*** Opening The input ***
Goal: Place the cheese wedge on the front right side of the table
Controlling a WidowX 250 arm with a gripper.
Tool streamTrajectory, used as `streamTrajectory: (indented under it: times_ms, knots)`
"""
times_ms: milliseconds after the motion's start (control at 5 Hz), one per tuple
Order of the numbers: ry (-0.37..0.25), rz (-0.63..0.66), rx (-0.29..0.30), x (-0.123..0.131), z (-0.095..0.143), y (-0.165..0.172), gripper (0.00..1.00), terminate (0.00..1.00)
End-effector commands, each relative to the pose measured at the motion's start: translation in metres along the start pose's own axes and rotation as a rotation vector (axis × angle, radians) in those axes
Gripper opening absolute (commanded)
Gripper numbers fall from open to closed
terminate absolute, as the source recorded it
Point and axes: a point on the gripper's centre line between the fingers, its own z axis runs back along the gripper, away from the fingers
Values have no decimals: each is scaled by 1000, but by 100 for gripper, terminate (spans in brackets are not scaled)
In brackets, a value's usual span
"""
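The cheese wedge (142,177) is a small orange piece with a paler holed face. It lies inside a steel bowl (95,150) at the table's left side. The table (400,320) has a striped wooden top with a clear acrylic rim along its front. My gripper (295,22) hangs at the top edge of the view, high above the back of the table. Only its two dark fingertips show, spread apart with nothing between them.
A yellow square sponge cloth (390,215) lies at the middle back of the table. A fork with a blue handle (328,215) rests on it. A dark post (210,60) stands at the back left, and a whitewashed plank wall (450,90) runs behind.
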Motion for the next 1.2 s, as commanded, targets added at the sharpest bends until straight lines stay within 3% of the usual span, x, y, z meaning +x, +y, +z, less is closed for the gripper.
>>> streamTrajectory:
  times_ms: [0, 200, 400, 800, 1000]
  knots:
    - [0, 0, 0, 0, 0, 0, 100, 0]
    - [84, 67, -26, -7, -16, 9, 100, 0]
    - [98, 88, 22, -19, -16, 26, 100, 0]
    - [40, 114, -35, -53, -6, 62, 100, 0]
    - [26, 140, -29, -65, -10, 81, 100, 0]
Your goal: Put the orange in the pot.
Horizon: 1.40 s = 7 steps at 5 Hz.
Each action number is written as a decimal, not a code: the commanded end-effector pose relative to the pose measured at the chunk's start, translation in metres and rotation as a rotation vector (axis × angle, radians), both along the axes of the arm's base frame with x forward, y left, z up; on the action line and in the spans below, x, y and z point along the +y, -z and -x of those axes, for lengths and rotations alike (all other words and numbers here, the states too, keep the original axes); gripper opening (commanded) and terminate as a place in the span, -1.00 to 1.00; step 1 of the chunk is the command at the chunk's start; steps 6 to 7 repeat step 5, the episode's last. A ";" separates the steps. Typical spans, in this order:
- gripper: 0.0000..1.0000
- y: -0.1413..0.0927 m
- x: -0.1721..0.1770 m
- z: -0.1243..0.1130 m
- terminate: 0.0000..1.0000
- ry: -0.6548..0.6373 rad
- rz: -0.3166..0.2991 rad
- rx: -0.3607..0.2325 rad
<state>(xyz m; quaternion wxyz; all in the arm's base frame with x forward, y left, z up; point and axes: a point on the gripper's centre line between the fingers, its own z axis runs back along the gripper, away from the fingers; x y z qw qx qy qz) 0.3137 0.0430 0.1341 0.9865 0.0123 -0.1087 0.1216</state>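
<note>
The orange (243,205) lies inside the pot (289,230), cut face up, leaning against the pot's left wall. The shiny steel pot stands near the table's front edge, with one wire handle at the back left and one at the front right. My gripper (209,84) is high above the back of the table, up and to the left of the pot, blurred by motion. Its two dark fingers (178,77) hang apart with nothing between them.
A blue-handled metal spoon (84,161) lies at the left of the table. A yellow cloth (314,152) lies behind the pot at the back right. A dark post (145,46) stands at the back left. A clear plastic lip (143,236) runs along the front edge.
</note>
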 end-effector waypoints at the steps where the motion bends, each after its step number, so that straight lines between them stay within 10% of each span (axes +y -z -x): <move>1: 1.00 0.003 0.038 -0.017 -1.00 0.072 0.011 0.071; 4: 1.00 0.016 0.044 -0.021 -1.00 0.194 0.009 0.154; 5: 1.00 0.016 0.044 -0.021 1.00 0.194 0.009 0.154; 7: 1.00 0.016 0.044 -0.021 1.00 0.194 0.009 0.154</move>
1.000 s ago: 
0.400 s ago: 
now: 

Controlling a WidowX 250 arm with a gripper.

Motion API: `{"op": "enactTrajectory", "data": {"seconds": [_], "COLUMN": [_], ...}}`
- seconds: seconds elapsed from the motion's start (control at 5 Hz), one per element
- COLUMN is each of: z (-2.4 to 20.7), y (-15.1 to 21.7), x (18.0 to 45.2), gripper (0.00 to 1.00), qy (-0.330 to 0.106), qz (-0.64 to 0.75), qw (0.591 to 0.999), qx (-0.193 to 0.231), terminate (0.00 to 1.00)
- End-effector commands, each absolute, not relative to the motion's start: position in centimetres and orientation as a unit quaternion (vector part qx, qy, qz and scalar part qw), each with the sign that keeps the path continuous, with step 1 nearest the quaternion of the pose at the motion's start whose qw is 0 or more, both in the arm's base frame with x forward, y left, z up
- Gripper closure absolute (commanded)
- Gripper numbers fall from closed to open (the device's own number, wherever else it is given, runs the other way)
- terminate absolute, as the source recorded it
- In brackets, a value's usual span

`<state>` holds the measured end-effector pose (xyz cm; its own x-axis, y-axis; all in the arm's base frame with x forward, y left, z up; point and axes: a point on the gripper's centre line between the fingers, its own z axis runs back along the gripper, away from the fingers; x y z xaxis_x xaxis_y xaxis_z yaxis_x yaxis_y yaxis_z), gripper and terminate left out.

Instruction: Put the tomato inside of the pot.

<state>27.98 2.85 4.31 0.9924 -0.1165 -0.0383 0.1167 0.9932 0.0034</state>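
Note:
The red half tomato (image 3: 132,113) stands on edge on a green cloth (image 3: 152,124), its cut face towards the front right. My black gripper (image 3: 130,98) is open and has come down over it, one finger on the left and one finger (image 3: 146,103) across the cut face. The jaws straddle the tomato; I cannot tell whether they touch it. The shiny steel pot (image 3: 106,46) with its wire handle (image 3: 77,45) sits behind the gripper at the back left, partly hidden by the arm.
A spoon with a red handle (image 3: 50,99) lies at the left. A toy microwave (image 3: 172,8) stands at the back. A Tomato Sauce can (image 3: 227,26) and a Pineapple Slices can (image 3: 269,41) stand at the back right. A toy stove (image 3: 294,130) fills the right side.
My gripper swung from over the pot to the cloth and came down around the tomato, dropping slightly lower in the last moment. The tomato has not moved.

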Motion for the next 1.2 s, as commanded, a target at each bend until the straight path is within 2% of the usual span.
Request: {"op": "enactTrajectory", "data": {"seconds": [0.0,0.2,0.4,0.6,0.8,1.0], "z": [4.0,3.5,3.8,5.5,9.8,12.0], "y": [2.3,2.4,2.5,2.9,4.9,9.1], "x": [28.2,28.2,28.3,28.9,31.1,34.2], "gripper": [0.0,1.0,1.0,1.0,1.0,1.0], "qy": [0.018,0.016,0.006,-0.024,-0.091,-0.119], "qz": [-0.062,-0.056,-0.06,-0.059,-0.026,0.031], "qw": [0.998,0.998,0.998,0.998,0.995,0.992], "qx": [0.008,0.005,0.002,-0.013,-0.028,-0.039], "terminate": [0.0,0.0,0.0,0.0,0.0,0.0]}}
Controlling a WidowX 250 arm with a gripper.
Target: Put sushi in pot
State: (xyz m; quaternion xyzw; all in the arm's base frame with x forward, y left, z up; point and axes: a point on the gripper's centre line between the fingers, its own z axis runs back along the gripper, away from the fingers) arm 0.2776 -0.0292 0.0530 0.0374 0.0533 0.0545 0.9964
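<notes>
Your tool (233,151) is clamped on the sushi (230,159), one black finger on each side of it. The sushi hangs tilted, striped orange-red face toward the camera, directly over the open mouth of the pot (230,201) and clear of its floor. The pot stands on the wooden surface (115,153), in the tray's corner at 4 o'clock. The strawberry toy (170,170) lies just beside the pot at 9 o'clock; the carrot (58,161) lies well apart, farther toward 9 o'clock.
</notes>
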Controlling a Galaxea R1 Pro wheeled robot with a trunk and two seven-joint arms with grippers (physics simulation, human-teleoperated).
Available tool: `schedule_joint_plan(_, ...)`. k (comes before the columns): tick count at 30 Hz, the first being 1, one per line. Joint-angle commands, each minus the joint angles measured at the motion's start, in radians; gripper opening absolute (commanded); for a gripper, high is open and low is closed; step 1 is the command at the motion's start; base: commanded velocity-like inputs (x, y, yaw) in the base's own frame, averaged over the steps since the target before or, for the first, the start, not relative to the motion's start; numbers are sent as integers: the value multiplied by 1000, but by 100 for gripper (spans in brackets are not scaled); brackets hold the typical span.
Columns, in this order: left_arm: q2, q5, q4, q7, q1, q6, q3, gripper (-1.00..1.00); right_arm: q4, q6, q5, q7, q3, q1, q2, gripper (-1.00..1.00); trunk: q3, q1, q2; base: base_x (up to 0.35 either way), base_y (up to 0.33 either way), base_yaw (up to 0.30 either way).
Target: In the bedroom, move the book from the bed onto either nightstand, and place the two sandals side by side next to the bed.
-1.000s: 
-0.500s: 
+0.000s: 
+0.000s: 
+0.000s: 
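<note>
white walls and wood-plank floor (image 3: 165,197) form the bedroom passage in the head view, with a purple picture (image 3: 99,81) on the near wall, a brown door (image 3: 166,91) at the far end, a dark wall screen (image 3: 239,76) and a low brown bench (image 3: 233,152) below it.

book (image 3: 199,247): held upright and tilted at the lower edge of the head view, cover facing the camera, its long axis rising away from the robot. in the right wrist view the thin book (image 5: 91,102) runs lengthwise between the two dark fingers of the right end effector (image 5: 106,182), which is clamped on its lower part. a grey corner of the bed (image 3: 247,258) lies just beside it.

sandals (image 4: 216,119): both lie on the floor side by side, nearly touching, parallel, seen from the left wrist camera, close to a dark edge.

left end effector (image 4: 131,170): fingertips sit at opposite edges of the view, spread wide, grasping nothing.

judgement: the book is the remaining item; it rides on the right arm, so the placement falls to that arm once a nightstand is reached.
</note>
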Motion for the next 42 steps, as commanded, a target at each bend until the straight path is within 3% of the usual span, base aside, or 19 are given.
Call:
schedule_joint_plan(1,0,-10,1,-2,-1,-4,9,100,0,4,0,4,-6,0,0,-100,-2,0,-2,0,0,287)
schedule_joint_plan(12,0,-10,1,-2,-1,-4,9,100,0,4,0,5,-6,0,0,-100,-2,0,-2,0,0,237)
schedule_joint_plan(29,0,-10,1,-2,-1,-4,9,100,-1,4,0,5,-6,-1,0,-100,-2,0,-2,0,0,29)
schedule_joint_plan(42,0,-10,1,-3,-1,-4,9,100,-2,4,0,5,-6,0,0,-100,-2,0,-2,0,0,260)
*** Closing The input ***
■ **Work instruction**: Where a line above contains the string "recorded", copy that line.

■ **Output of the exercise**:
terminate absolute, as the source recorded it
- terminate absolute, as the source recorded it

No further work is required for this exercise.